Los que no comen tampoco pueden dormir por la imposibilidad de satisfacer sus necesidades más elementales. Los que no duermen, porque temen la venganza de los que no comen. Así de sencillo es el país del Destroyer, el que estamos viviendo. ¿Dónde ‎buscarán trabajo, si la producción está paralizada, si el consumo no existe, si las cadenas han sido rotas?

Destrozan los valores nacionales, soberanía y nuestros bolsillos

El decretismo de lo insensato, el gobierno de lo anodino, han conducido al país a una hecatombe de hambruna y desesperación. Esto no puede continuar así, y lo peor es que hay pocas opciones para salir de la caverna y de la destrucción. Solo queda la esperanza de las elecciones intermedias, recuperar la mayoría en las cámaras para defenestrarlos en el acto.

Es la única solución para un pueblo hambriento, desmoralizado y desempleado. Al país se lo acabaron las pestes actuales, el virus del chairo-populismo y el virus del Covid-19, juntos. Han logrado su sueño de dominar un país demolido y miserable.

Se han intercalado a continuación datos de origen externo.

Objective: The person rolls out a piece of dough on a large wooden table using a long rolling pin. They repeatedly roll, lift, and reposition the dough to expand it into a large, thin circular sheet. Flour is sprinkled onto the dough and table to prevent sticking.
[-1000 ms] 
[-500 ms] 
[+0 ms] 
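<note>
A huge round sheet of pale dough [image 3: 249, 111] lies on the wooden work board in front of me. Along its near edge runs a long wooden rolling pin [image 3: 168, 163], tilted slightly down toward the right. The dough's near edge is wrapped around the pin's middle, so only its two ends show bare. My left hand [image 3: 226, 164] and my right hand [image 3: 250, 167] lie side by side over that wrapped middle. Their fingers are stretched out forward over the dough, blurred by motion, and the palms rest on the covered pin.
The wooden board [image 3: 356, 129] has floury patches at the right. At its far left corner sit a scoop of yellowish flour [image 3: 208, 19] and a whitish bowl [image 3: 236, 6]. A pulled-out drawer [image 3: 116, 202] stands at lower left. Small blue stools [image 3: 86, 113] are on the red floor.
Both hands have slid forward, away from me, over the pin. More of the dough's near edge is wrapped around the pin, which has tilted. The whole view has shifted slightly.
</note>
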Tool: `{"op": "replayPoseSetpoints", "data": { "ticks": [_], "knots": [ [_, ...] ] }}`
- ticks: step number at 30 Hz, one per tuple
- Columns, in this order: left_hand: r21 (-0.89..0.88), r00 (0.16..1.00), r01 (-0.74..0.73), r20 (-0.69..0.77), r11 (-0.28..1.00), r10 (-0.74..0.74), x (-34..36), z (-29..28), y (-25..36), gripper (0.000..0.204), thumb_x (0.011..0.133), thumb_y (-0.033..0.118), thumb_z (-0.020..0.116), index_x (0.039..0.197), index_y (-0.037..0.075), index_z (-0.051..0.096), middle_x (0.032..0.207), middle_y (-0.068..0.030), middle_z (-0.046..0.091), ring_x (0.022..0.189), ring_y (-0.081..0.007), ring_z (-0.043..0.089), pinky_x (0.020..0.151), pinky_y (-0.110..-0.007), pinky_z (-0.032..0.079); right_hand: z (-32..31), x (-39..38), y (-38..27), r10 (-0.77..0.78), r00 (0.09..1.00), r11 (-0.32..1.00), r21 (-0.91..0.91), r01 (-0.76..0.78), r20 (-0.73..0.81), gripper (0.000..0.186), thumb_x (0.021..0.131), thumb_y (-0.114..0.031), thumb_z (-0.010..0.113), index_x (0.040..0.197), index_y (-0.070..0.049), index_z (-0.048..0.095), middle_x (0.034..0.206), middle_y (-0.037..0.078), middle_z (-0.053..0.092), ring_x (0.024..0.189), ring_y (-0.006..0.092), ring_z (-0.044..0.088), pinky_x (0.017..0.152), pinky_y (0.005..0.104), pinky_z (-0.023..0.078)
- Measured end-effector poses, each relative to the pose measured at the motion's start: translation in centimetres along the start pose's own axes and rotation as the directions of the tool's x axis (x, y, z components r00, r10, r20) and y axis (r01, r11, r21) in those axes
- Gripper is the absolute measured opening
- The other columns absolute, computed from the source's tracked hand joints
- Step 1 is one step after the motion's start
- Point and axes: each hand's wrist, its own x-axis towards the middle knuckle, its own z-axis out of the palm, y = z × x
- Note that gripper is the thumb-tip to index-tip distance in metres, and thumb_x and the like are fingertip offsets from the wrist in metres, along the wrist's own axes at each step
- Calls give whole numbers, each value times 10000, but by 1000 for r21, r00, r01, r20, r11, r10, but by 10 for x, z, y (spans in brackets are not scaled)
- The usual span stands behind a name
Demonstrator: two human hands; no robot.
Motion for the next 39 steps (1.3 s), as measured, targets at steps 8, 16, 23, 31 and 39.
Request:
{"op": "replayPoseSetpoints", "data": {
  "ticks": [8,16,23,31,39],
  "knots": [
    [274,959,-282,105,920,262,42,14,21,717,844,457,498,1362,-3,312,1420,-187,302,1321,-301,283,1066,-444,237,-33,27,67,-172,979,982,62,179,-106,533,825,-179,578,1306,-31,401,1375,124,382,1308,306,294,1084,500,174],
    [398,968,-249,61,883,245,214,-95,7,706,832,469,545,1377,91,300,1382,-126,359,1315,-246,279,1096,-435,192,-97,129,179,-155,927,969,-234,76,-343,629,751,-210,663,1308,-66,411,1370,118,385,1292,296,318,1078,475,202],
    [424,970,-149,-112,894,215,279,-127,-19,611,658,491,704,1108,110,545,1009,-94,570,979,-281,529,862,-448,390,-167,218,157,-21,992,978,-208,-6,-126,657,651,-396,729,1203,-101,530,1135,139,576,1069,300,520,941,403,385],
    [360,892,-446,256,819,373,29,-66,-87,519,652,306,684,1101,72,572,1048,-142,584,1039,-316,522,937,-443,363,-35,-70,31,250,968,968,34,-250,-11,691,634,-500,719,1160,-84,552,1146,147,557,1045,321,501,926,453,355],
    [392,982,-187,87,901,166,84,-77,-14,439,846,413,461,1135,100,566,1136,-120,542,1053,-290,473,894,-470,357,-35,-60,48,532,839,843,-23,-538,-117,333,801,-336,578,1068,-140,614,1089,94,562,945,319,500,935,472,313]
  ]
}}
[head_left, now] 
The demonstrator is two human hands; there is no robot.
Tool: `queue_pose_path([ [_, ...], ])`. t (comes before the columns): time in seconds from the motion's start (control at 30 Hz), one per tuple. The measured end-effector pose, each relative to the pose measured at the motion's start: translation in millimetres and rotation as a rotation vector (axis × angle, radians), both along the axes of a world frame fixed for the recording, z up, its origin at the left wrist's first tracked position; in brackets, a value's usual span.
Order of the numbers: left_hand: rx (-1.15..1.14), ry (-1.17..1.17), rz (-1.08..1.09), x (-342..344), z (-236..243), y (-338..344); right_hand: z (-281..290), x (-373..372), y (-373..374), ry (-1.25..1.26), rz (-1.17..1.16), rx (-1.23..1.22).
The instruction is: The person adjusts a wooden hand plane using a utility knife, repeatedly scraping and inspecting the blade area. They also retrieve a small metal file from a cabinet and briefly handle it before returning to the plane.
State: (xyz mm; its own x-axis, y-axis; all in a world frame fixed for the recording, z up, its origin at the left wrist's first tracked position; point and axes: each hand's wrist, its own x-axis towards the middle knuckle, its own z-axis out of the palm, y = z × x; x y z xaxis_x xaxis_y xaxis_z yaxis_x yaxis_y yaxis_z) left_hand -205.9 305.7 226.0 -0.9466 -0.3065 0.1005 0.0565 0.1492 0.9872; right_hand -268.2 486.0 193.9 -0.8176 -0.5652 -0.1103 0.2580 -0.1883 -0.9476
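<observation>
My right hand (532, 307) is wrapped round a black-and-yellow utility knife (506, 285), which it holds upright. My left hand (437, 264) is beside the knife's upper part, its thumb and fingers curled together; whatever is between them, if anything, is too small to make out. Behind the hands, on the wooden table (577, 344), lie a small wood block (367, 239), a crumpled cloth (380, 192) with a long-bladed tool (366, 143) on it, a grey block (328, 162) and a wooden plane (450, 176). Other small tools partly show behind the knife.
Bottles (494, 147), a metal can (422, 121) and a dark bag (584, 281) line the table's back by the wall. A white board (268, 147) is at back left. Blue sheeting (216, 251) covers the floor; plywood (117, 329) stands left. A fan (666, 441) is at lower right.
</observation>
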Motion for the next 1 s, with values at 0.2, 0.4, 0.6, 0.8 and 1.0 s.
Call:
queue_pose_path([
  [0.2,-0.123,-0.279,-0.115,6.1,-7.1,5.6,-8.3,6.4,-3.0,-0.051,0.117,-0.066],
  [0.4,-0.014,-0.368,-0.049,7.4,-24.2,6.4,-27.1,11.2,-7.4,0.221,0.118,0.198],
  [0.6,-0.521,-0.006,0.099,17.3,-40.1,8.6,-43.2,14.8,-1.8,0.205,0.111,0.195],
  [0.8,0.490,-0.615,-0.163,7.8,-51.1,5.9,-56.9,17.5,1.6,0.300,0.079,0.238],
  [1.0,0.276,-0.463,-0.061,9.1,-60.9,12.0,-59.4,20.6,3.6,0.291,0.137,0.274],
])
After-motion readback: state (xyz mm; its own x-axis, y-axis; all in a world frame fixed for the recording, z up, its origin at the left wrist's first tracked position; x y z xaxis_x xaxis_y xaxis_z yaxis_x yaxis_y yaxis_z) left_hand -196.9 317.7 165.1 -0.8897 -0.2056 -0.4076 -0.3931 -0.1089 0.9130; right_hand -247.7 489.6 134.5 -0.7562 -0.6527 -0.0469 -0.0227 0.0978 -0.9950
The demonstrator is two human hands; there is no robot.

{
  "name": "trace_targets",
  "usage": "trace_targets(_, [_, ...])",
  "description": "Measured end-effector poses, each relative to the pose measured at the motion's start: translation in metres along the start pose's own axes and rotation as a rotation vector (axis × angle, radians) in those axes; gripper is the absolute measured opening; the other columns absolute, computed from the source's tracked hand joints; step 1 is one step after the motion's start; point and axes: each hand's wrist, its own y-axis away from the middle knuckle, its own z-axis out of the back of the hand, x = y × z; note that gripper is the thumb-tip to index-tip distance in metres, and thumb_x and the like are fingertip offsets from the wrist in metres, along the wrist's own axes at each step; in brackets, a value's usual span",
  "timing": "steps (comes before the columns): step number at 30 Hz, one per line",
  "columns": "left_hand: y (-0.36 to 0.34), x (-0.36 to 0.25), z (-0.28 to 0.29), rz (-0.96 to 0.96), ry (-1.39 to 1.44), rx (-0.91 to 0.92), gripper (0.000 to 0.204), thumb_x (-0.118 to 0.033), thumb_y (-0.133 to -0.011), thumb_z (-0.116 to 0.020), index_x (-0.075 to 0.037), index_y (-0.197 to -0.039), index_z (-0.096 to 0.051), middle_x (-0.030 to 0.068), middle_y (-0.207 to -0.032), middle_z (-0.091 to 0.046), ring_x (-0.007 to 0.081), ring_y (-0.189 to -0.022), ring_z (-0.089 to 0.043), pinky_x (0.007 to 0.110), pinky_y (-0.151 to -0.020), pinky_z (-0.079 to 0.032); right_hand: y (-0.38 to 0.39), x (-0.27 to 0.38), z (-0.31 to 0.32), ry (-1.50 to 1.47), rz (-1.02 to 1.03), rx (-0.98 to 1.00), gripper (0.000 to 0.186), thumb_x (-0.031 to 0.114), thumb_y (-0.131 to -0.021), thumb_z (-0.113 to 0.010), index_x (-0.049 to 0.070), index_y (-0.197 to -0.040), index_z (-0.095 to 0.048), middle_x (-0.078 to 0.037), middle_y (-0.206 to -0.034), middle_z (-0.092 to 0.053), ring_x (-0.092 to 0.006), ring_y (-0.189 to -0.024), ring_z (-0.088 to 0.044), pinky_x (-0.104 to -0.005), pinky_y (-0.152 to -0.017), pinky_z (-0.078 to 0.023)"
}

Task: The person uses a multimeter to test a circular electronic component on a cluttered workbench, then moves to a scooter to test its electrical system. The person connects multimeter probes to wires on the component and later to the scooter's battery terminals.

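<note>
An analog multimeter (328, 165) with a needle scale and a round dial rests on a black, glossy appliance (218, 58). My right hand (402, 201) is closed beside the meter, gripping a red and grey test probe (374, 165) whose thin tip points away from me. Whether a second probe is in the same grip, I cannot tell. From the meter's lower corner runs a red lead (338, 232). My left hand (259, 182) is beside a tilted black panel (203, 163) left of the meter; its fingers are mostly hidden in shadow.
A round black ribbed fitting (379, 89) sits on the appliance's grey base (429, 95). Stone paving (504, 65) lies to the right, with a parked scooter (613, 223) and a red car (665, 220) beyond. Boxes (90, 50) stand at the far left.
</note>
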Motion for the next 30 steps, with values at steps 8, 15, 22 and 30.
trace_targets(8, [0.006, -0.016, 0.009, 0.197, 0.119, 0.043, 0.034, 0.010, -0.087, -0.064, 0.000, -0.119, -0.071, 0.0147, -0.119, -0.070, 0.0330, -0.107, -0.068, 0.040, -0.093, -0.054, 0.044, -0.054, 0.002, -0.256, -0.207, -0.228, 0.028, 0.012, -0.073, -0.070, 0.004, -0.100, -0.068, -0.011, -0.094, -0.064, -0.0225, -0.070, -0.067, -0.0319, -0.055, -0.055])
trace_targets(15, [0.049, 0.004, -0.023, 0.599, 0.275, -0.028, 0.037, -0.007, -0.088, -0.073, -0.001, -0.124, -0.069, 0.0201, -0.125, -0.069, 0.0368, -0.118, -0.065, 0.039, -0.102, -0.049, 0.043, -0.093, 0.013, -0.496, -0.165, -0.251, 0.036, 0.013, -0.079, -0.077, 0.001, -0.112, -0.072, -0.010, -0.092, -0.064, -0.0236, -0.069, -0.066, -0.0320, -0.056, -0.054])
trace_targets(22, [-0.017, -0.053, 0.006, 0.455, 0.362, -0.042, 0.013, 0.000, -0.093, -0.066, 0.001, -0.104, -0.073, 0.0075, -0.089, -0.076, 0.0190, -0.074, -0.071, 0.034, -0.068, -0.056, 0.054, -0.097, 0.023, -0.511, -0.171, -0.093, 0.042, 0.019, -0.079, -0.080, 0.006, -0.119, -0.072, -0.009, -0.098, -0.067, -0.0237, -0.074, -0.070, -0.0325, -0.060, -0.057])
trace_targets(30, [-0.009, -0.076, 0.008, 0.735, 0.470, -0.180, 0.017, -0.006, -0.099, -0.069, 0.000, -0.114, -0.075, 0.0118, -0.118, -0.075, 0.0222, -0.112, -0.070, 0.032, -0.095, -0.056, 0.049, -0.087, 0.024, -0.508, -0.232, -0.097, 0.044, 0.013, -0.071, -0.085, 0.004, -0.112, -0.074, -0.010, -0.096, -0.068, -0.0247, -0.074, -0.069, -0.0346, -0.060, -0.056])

Como anillo al dedo, pues.

La historia y nuestros hijos no nos perdonarían que desperdiciáramos la oportunidad de echar del poder a estos catatónicos, ignorantes, voraces y corruptos que destrozan los valores nacionales, la soberanía y los bolsillos de los mexicanos.

¿No cree usted?

Índice Flamígero: Sigan rascándose con sus propias uñas, parecía decir el presidente de la República en su “misa” dominical vía YouTube, cuando aseguró que “…lo más importante es que nos cuidemos nosotros y que sin miedo, sin temores vamos, vamos a recobrar toda nuestra libertad, con la premisa de que ya aprendimos a cuidarnos”, dijo. Ya el viernes 11 había exhortado a la sociedad mexicana a salir a las calles, a abandonar el confinamiento, a superar el miedo. Y la tarde del domingo matizó: “No es echar al vuelo las campanas, no es cantar victoria, pero considero que ya pasó lo más difícil, lo más riesgoso”.